Removing a matcher(by setting to undefined) will revert to using parent category or feature matcher if set.

When setting matcher to a category, it is not being assigned to a category by its path, but into objects internal state. So, when called category() on same category next time returned object will not have the same matcher.

const ChildCategory1 = feature.category("Root Category", "Child Category");
// setting matcher to ChildCategory1
ChildCategory1.setTraceToRequirementMatcher(findChildCategoryRequirement);

// it does not have the matcher previously set to same category but different object,
// you have to set it again for ChildCategory2 to make it work for this object
const ChildCategory2 = feature.category("Root Category", "Child Category");
// now it also has the matcher
ChildCategory2.setTraceToRequirementMatcher(findChildCategoryRequirement);

feature.structure()

feature.structure() used to specify category tree, and it should be built only with objects.

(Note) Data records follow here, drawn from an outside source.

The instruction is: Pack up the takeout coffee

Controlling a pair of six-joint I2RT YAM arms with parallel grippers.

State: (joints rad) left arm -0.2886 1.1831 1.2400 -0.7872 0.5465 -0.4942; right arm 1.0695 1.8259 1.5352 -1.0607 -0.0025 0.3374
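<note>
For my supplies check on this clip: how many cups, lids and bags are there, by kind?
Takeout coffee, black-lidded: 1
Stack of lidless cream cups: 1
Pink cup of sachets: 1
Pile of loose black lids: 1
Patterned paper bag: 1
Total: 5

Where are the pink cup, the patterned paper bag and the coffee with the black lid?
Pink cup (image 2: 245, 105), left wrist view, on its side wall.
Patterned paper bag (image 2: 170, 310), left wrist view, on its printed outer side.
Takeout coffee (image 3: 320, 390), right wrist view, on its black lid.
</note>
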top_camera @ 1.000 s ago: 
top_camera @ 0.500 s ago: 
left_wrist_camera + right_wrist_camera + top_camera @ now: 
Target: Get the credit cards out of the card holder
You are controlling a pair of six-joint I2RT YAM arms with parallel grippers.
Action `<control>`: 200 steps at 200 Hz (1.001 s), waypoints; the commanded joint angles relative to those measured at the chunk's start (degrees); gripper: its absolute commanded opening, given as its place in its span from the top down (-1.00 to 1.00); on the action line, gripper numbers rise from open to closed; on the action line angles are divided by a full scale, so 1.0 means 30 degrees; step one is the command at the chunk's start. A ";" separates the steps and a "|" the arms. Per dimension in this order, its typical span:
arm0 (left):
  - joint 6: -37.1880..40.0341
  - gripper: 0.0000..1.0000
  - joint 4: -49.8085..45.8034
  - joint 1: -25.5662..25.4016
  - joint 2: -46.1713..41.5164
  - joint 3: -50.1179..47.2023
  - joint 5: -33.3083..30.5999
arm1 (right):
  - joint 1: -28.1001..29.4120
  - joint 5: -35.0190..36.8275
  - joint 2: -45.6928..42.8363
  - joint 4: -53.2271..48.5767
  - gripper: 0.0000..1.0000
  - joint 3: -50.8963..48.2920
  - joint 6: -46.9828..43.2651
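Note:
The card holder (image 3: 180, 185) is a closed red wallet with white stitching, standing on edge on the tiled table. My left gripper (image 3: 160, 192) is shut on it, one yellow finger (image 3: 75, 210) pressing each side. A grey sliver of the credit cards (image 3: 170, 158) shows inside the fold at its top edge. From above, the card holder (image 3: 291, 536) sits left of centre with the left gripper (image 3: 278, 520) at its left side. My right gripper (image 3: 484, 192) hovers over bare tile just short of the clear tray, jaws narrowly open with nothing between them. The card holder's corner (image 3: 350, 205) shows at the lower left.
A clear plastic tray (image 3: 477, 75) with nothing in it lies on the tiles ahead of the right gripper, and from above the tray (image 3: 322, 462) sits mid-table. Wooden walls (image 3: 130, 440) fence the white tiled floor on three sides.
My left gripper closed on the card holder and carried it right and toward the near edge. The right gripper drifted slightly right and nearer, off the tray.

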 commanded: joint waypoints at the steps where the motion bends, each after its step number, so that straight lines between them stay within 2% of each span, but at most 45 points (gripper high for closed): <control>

Leaf objects of this structure will be identified as a testable requirements, other branches are categories and could not be tested.

feature.structure({
  High: {
    General: {
      "PRD I": {
        "requirement #1": {},
        "requirement #2": {},
        "requirement #3": {},
      },
    },
  },
});

With structure tree optionally list of table headers could be provided, they will be used to render HTML table in the report

feature.structure(
  {
    High: {
      General: {
        "PRD I": {
          "requirement #1": {},
          "requirement #2": {},
          "requirement #3": {},
        },
      },
    },
  },
  ["Priority", "Category", "Requirement"]
);

If test will contain a trace to category, that record will be added as a leaf node to the root of the structure.

feature.structure() return an object with additional methods to work with structure.

  • add(...path: string[]) => Record<string, object> - add categories/requirements to the structure if not exist
  • get(...path: string[]) => Record<string, object> - retrieve a branch of the structure
  • merge(source: Record<string, object>) => void - merge external structure into
  • clone(...path: string[]) => Record<string, object> - clone and return whole or branch of the structure
  • branch(path: string[], featureTitle: string, featureDescription?: string) => FeatureApi - create a sub-feature from structure branch. sub-feature will have no connection to current feature and structures will be copied.
  • narrow(path: string[], featureTitle: string, featureDescription?: string) => FeatureApi - create sub-feature with a structure by removing branches out of provided path. sub-feature will have no connection to current feature and structures will be copied.

feature.headers()

Allows to specify list of HTML table headers. In compact mode only last header is used.

feature.clone()

Clone feature, creates a new feature with same structure and empty test records.

feature.valueOf()

Returns internal state of the feature

Parsers

This project includes parsers that allow reading feature information from various file types. All of them return feature API object and work in a same way, just like object returned from createFeature().

Markdown

Markdown file structure should start with 1st level header which will be parsed as a feature title. If title has a slash in it, it will be split into group and title.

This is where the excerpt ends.